2010/03/03

Pensão Coimbra

Há muitos anos, chegou, vinda de Goa, uma prima afastada do meu pai. Queria ser freira. Vinha para o lar das Irmãzinhas da Imaculada Conceição. Ou coisa que o valha. Chamava-se Maria de Lurdes. Era jovem, pálida, quase branca, cheia de sardas, o cabelo sempre preso numa trança grossa. Os lábios eram carnudos e tinham a cor das framboesas frescas. Era bonita se quisesse ser bonita. Achei-a insuportável, uma mosquinha morta, mal falava. Às vezes, dava por ela a fixar-me com um olhar triste e um sorriso pateta nos lábios. Esteve uma semana em nossa casa. O meu pai levou-a a visitar Fátima, o Cristo Rei e a comer queijadas em Sintra. Depois, conforme combinado, foi entregá-la ao cuidado das freiras. Soube-se, passado pouco tempo, que tinha mandado às ortigas a vocação religiosa. Afinal não lhe interessava uma vida de clausura, orando a deus nosso senhor, prestando auxílio aos pobres, ensinando o pai-nosso aos meninos da catequese e aos adultos do catecumenato. Estava, havia dias, na Pensão Coimbra, ali na Praça da Figueira.

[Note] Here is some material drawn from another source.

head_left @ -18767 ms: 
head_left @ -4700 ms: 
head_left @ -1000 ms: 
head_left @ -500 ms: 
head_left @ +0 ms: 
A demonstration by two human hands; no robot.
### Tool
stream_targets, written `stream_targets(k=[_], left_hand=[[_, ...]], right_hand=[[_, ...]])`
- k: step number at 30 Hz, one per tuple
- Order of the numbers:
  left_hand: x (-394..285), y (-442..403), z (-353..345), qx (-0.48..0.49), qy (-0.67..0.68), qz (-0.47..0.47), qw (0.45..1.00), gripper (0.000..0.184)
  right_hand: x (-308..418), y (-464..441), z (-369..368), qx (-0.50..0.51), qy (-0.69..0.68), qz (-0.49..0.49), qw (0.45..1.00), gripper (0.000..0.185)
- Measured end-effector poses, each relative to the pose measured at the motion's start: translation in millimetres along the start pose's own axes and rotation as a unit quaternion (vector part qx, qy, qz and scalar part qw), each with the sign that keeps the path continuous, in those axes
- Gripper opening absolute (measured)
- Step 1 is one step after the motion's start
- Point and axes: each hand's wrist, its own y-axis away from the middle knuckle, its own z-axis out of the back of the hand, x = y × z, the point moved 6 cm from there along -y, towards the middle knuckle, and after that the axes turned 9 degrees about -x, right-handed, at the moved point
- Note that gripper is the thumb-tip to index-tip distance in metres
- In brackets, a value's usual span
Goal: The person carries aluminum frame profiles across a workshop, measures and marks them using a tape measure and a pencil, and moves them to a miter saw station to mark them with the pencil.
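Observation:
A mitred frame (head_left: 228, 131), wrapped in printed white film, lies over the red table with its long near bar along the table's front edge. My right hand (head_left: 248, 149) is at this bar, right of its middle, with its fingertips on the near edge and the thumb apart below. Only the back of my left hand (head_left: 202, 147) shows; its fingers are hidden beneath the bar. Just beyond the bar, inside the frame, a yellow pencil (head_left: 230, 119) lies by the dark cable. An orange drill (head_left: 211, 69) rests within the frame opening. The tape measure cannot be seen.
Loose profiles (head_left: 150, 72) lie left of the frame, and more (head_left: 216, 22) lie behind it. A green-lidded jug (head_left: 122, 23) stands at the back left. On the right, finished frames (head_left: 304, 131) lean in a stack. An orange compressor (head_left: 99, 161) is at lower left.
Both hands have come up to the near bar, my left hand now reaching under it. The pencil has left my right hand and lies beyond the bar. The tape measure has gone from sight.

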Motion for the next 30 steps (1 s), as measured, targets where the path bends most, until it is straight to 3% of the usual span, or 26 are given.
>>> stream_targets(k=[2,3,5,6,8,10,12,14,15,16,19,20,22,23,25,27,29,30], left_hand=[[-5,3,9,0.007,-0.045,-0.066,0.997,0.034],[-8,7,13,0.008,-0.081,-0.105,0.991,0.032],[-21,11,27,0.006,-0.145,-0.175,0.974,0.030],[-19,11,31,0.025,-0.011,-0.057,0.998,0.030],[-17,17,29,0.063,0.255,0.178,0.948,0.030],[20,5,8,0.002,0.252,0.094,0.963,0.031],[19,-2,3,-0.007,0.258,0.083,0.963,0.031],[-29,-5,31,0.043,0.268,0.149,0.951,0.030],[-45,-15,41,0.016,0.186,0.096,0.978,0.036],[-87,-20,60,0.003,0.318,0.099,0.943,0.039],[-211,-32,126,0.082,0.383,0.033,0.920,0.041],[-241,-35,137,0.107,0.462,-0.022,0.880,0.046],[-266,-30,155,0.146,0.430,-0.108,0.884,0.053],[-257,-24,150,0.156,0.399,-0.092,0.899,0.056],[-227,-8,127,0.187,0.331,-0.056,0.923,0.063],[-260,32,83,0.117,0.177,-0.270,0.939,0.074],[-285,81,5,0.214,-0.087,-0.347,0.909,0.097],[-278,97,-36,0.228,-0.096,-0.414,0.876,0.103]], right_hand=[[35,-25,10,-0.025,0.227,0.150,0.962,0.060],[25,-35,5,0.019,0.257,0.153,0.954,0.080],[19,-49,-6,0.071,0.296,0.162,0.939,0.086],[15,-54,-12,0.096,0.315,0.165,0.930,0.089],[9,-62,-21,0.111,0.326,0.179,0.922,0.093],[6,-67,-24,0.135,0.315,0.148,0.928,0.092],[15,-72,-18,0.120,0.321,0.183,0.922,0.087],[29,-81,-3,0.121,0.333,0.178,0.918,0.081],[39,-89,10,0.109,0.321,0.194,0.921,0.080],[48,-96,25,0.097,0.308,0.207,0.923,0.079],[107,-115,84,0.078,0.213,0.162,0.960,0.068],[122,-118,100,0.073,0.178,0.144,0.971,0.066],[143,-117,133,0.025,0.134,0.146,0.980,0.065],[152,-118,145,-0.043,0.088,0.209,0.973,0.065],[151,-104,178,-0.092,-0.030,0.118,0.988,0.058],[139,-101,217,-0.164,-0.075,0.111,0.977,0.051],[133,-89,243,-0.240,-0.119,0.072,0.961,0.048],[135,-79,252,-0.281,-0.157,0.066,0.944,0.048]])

Tinha vindo da Índia com um homem mais velho que abandonara a mulher e dois filhos pequenos em Margão. Custou-me acreditar quando a minha mãe me contou, em surdina, com a gravidade que o assunto lhe merecia, que a Maria de Lurdes era amante de um homem casado. Imagina tu, com aquele ar de quem não faz mal a uma mosca e a estragar uma família!, disse-me, piscando os seus olhos pequeninos. Passei naquele instante a olhá-la, à Maria de Lurdes, com outros olhos. Com certa admiração. Afinal era mulher de carne e osso, capaz de sentir a urgência do desejo e de lutar por ele. Toda a gente se escandalizou. De Goa chegaram telefonemas longos e doridos. O meu pai ficava ao telefone, com a carranca fechada, a beiçola muito estendida, escutando os lamentos e os urros da família mais próxima da Maria de Lurdes. Pediam, por tudo, que a salvasse de uma vida de perdição e pecado. Em Goa não há divórcios nem separações. Não há vergonha maior para uma família do que um casamento desavindo. Um divórcio é muito, muito pior, do que uma mulher só dar à luz meninas. O meu pai aceitou a missão e certa noite, lembro-me como se fosse hoje, rumámos à pensão Coimbra. Era uma noite de Inverno. O Natal chegaria em breve e as ruas estavam já iluminadas.


Fiquei no carro à espera com a minha mãe enquanto o meu pai subiu para falar com os amantes. Imaginei-os, sem falar português, vindos da pacatez de uma aldeia goesa para o turbilhão de uma cidade que não compreendiam. Imaginei-os, transidos de frio, deitados numa cama de pensão, a escuridão húmida do quarto cobrindo-lhes o corpo. Imaginei-os, nus, amando-se com embaraço e tristeza. Tudo aquilo era profundamente miserável e desolador. Tive vontade de chorar. O meu pai chegou pouco depois. Não conseguira convencê-los a voltar. Soubemos, passado algum tempo, que tinham ido para Londres. Trabalharam na cozinha de um restaurante. Ela lavou loiça até as suas mãos gretarem e sangrarem. Ele tratou dos desperdícios até o cheiro do lixo se entranhar nas fibras da sua roupa de agasalho. A dureza da vida que levaram em Londres fez com que o seu amor acabasse. Acontece muitas vezes. Só nos livros e nos filmes é que o amor vence montanhas, ultrapassa dificuldades, é enorme, belo e eterno, como um diamante. Na vida real, o amor não tem essa grandeza nem esse brilho. É perecível. Esgota-se. O amor vale pouco. O goês voltou para a mulher e para os seus filhos. A Maria de Lurdes voltou para sua aldeia. A família, muito sábia, recebeu-a em silêncio. Nunca falaram sobre o assunto. A vida continuou como se nada tivesse acontecido.